Parents may joke that children run their households – but businesses would do well to put kids at the centre of their thinking.
A new report from The Insights Family, ‘making it matter’, highlighted trends which point to ‘kidfluence’ and urged organisations to become family-first.
The Manchester-based research body, fourth on our recent MarTech 50 ranking, surveys more than 469,000 kids aged 3-18 and 228,800 parents a year across 22 countries in six continents.
“We know that nearly 30% of the world’s population are between the ages of 3-18. Kids represent our future,” said Matt Smith, head of its industry knowledge team.
“The next generation of employees, employers, citizens, voters and consumers. As ‘kidfluence’ becomes even greater in the household, it is only a matter of time before every organisation becomes family-first.”
The Insights Family’s data showed that the family dynamic has changed forever, highlighting the following trends.
Kids are aware of global issues from a younger age
As kids become more exposed to technology and social media, they are more likely to harbour concern for geopolitical and socioeconomic issues too. Globally, since the start of 2021, concerns over animal cruelty (+79%), gender equality (+38%), racism (+18%) and human rights issues (+42%) have all increased. Children as young as 6-9 in the UK rank the environment (#4) and racism (#5) amongst their top concerns.
Trust in TV advertising falls with younger parents
Parents aged 18-25 are -41% less likely to trust adverts they see on TV than the average parent and +72% more likely to trust the recommendations of influencers than parents aged 56+.

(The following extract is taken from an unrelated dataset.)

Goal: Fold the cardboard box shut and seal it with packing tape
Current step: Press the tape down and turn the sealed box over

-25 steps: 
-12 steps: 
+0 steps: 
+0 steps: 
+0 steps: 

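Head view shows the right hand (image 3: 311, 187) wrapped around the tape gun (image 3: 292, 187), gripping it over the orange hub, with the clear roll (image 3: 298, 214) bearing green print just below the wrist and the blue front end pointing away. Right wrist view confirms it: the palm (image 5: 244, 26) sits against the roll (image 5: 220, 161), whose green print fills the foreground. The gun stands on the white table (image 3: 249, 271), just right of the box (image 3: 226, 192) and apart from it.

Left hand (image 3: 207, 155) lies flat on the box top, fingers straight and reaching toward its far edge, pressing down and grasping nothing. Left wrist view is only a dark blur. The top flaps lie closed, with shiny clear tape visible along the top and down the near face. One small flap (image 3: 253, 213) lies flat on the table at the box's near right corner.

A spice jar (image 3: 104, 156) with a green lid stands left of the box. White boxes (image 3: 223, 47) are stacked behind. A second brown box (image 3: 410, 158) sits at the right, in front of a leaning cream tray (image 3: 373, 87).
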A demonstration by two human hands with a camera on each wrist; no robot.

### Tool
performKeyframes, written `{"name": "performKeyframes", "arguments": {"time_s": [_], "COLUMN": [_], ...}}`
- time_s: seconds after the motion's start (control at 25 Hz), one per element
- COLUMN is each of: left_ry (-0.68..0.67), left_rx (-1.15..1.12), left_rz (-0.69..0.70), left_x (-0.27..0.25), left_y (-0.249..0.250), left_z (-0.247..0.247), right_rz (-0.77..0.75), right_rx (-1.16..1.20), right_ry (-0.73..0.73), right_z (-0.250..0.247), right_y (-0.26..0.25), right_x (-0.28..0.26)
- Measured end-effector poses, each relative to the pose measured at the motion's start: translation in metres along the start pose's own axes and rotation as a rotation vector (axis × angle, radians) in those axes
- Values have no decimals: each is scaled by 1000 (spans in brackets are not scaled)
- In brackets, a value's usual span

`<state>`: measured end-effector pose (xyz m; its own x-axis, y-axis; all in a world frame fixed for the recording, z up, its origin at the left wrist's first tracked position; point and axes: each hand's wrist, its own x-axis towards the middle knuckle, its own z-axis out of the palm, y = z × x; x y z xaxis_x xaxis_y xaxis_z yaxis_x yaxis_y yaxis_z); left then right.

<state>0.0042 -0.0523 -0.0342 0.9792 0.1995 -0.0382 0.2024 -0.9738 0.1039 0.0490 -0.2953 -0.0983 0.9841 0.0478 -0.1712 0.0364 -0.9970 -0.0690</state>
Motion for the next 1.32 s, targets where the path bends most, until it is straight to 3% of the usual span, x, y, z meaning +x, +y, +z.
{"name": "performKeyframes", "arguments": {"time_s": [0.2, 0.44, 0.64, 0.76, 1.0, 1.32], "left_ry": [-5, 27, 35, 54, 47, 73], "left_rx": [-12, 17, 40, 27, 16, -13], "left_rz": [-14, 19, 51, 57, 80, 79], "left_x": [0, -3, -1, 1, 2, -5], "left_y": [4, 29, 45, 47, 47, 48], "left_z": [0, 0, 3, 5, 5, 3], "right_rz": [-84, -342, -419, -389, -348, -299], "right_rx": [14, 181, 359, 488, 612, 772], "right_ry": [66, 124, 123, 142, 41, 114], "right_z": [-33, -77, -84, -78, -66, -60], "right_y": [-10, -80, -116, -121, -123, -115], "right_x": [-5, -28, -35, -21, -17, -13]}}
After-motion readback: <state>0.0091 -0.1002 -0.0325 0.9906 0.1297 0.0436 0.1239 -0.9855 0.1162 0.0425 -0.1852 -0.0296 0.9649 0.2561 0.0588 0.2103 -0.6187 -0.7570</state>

Children influence most household purchases – including cars
It might be expected that kids would have influence over household purchases which affect them, such as TV subscriptions (63%) to platforms which contain their favourite shows. However, what has emerged is kid influence growing over categories that might not directly concern them, such as the purchase of new cars (+10% growth year-on-year).
The switched-on and connected generation
Across the 22 countries surveyed, 52% of 3-5 year olds have access to a tablet. 50% of tweens (ages 10-12) watch videos on YouTube while 31% use TikTok. Digitally enabled kids are learning to expect that they can access what they want, when they want.
Do we need to reboot education?
The way kids are processing information and learning new things represents a significant shift in comparison to generations prior. This has led 49% of parents with kids aged 6-9 to worry that the school curriculum is now unsuitable for their children.